Remember a couple years ago when the Seahawks picked up a Pro Bowl running back from Buffalo, who was on the market because of character and attitude questions?
Turns out, Marshawn Lynch worked out pretty well for his team.
That Harvin has been snippy with his coach and was unhappy with his contract makes him look like an Eagle Scout compared to the baggage Lynch shed when he arrived in Seattle.
Harvin can be expected to “buy in” with the other unanimously content Seahawks, enjoying the eternal sunshine of a Pete Carroll roster for a couple of reasons:
It’s now Russell Wilson’s team, and anybody with a sour attitude will be converted in short order or he won’t get the ball. Wilson will have him chirping “Go Hawks!” during interviews before mini-camps are over.
If it’s a question of toughness, there’s not really an option: If you don’t work at full capacity, Lynch will run over you.
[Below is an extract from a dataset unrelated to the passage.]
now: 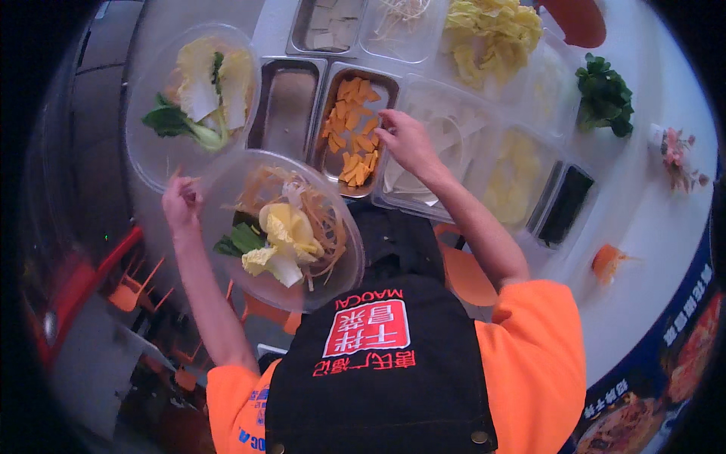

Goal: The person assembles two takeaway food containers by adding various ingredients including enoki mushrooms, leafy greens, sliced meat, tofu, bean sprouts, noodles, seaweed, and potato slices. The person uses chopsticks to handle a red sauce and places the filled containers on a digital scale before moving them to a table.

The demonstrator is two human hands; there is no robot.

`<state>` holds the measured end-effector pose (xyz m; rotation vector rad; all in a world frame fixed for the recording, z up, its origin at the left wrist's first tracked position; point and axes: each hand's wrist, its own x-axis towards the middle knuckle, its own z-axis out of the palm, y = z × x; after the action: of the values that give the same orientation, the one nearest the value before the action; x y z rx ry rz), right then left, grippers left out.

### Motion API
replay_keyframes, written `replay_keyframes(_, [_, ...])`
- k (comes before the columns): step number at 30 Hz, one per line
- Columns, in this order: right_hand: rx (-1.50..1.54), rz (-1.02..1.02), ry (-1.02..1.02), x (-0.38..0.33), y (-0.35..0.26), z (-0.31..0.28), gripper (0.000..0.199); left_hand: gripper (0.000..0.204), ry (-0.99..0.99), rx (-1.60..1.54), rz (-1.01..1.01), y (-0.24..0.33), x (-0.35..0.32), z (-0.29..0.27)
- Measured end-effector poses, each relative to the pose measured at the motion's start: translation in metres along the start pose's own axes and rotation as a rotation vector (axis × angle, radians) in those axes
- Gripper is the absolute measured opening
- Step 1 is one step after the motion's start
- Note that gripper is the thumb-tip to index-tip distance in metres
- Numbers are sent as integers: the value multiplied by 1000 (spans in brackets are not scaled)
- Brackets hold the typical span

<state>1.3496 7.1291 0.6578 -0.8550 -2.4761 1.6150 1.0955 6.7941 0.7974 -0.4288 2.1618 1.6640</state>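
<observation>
My left hand (182, 203) is closed by the rims of two clear round bowls, with thin orange strips showing at its fingertips. What it grips is too small to make out. The nearer bowl (345, 274) holds cabbage leaves (283, 234), dark green leaves and wide tan strips. In the farther bowl (140, 155) lie pale cabbage leaves and a green bok choy (200, 132). My right hand (408, 142) hovers at the right rim of a steel tray (387, 87) of orange vegetable slices (352, 121). Its thumb and fingers are apart, with nothing visible between them.
Left of the slices stands a bare steel tray (291, 106). Tubs of pale strips (442, 140), yellow slices (514, 170) and a dark food (567, 204) line the right. Cabbage (491, 38) and leafy greens (605, 94) lie farther off. A pink flower pot (673, 155) stands at the right.
</observation>
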Motion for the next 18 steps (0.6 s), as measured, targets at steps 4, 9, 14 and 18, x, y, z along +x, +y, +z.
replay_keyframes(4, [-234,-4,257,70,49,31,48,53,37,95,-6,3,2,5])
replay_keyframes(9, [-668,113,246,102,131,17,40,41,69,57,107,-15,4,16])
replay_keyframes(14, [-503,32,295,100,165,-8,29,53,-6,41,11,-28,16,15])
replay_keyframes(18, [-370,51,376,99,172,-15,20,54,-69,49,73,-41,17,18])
The potential reward is obvious: Harvin is one of the most versatile and dynamic players in the league. In four seasons, he’s scored 29 touchdowns (which includes four rushing and five on kick returns).
In the open field, he makes more people miss than just about anybody in the league, too.
From his first day in Seattle, Carroll extolled the appeal of big-play, touchdown-makers. Harvin was so appealing out of high school in Virginia in that regard, Carroll tried to get him to USC only to lose out to Florida.
Carroll has done well on “second-chance” recruiting, having also missed the first time on Lynch and All-Pro cornerback Richard Sherman (Stanford) as prep players.
When Minnesota came to town last November, Harvin was leading the NFL in total yards, and was considered to be among a handful of players in contention for league MVP honors. Carroll raved about his status as a showcase talent.
So, Harvin’s going to be a new toy for offensive coordinator Darrell Bevell, who was with Harvin his first two seasons in Minnesota.
Reverses, end-arounds, bubble screens … Harvin suddenly adds hours of film study and preparation to opponents’ defensive staffs.
Just the threat of him on a reverse makes Lynch better up the middle, and any other receiver on the field will benefit from the attention secondaries have to give Harvin.
Yes, he’s expensive. Three total draft picks and a contract that expires after next season — and will get much more pricey — is a hefty cost.
Harvin may be viewed, too, as a redundancy to receivers Golden Tate or Doug Baldwin and returner Leon Washington.
But make no mistake, this is a high-end talent who still has a massive upside. And the Seahawks still have salary cap room for free agents and draft picks to address other needs.
It’s rare, too, to be able to get a proven playmaker at this stage of his career. Consider this: Although he’s been in the league four seasons and played in 54 NFL games, he’s only five months older than Wilson.
Beyond that, William Percival Harvin III and Russell Carrington Wilson — carrying around the names of a pair of Virginia-bred gentlemen — grew up as contemporaries roughly 100 miles apart.
If there’s a connection between these two already, consider it another positive for the Seahawks.
I can guarantee there are three defensive coordinators of NFC West teams already imagining the kind of nightmares Harvin’s addition to the Seahawks has created for them.
I would be reluctant to pass on a tweet and consider it compelling commentary, but one that came across regarding Harvin was pretty interesting: “Best all-around player I (sic) ever seen or you’ll ever see!”